Paul was but a man and we’re asked to consider that the elusive figure of Jesus existed as one, too. Whether or not either or both did in fact walk the earth, they exist in the pages of the New Testament, and interpretations of and beliefs about that collection of writings are what we’re dealing with. The point matters because the bulk of American Christian notions, including those espoused by the people from the states responsible for driving this controversy, largely derive from misinterpreted and misunderstood snippets of Biblical texts, most of which are attributed to Paul. Thus, when the world’s Huckabees play politics and cite the purity and authority of their personal religious beliefs to determine and regulate policy, we are all embroiled in old arguments born of ignorance, racism, and desire for power.
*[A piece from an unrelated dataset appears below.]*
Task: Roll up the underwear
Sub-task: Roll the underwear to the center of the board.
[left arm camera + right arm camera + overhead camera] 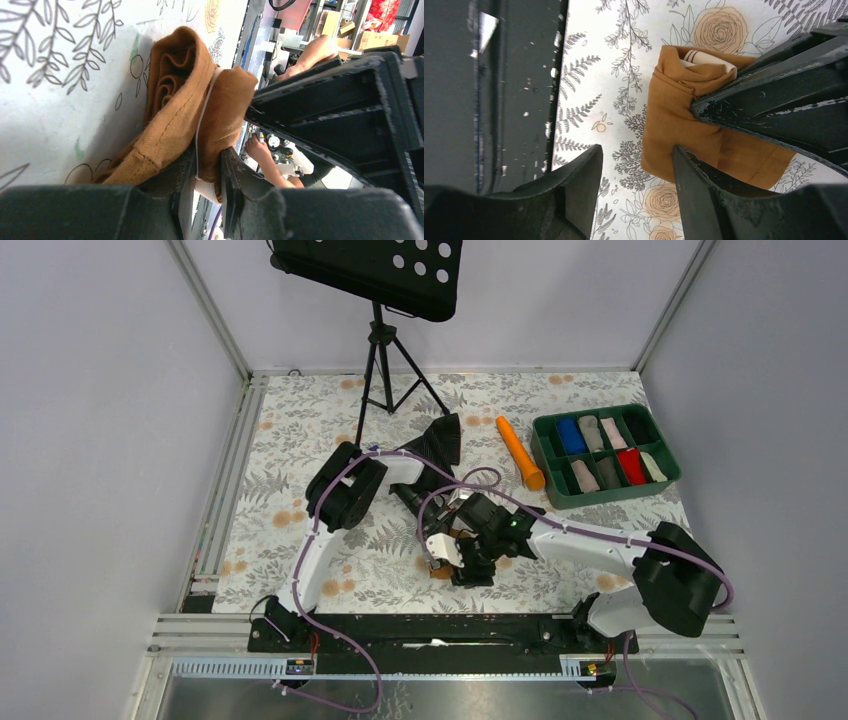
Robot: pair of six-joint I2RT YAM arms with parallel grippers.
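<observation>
One caramel-brown soft fabric underwear (674,115), pale waistband, partly coiled on white floral-print tablecloth (614,60) near front centre | left gripper (207,160) clamped onto its fold | right gripper (636,148) spread wide, just beside | risk of uncoiling if pinch slips or drags sideways

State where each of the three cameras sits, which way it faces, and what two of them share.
Top external: above and behind the bases, looking down at the floral table; the left arm and right arm show whole.
Left wrist: on the left arm, looking along the left gripper, shut on the underwear.
Right wrist: on the right arm, looking down past the open right gripper at the table.
Shared: both wrist views show the underwear.
</observation>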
To fully appreciate such material as that of the Bible – to better understand it and even the people loyal to it – requires fair consideration of more than just a few selected words: regardless of what one might choose to believe, those writings originated long ago in a world quite different from ours. So, too, did the notion and practice of marriage, which has varied through the ages and by culture.

And so it is that the waste of public money and other resources on this argument today by entertaining such ridiculous posturing as that of Mr. Huckabee and those agreeing with him has no justification. There are important, worthwhile things for our political representatives and government officers to do, and this is not one of them.

† † †

_________________________________________________________

Notes for those interested:

Matthew 19:3–12; – Jesus answers the question of whether or not it is lawful for a man to get rid of his wife for every reason. The answer asserts that no man may break a bond that God has joined (no man shall put asunder…). It acknowledged the question’s two implicit cultural norms that marriage is between man and woman and for life. The remark was used to support the idea that nature proves the creator God’s intention of mating for reproduction as the purpose of life. Given that belief, the idea later emerged that marriage between man and woman is normative for the church of Jesus Christ, that sex may only be permitted between people married to each other, and that only adultery by the woman was grounds for divorce.

Mark 10:2–12 – is a briefer distillation of the above passage from Matthew.

Romans 1:26-27 – Hellenistic culture and tradition, including the Stoics, considered homosexuality contrary to nature. Society, including religious customs, generally forbade it. Jewish religious belief was the same and forbade the practice, too, but it also condemned it. Despite no argument against the more obvious physical basics of nature, sex, and procreation, New Testament writing seems less determined about denunciation of homosexuality and adultery. Romans 2 warns of judging others at all, indicating that like and permanent judgment will result. Notions of tolerance and minding one’s own personal business are indicated instead.

Corinthians and Timothy also contain relevant passages.

John 7:53-8:11 – About the woman taken in adultery and casting the first stone.

† † †

The Economist reports (3 February, http://www.economist.com/blogs/democracyinamerica/2015/02/gay-marriage?fsrc=scn/fb/wl/bl/resistancebands)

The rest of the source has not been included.